Don’t you ever get those thoughts, as brief as they are, of just ramming through traffic or blasting up to 120mph on an open road? Or serving justice when a road rager cuts people off? Maybe I need to see someone about these thoughts … .
Anyway, racing games give us an environment to remove all of these limits and cause absolute havoc. Some are a bit more realistic, though, and force us to maintain some level of speed control, drifting, and gear shifting.
Sims and virtual reality
This is the DriVR game for the Oculus Rift. Holy guacamole, that looks sweet.
I’m worried about the price tag, though, for a complete VR racing experience.
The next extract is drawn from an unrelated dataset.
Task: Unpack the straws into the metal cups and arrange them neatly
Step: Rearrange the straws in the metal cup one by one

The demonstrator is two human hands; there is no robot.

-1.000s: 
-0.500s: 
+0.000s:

This is the Logitech G27 racing wheel, which sells for about $300. Coupled with a nice headset and the commercial version of Oculus Rift, we’re probably looking at a package close to $1,000. Sure, it’s not much for getting on the bleeding edge of gaming technology, which should be labeled as the 9th generation (if Xbox One and PlayStation 4 are considered the 8th generation, I’m assuming head-mounted displays are the 9th), but it’s definitely going to be a hyper-gaming niche. I don’t mean racing games as a genre since a keyboard or standard controller sync fine. I mean the dedicated racing developers that are building the best sim experiences they can. In that context, this is actually a relatively cheap option compared to:
Massively multiplayer online racing, most notably the iRacing leagues, stress the idea of creating vehicle modeling and physics engines that allow for a “true” racing experience. This leads to two, maybe three type of racing gamers:
- The hardcore, competitive, and “true” sim racers (iRacing)
- The competitive console racers (Forza)
- The play-for-fun racers (think Burnout/Takedown/Need for Speed)
As the new VR model becomes commercialized, I’m curious how our current speed addiction will change. Maybe it will be therapeutic. We can really feel like we’re immersed, flying down a highway at 120mph or serving justice to those road ragers.
The potential of immersion and reality manifestations is pretty wild to consider. Imagine driving down re-creations of the world’s fastest roads, which would give us as close to a “visit” as possible without leaving our rooms. After seeing the Google Tango project, I started picturing some kind of drone like the one Amazon teased us with, which would model bits and pieces of our world for game developers to manipulate into a near-perfect render of reality. It’s not that far-fetched, right?
If the current model is a phone with beta dev kits already in the processing stage, it wouldn’t be unreasonable to assume a functional low-gliding drone could register maps in 2024 (or sooner).
What do you think the future of VR racing, or “reality-driving” games, will be like?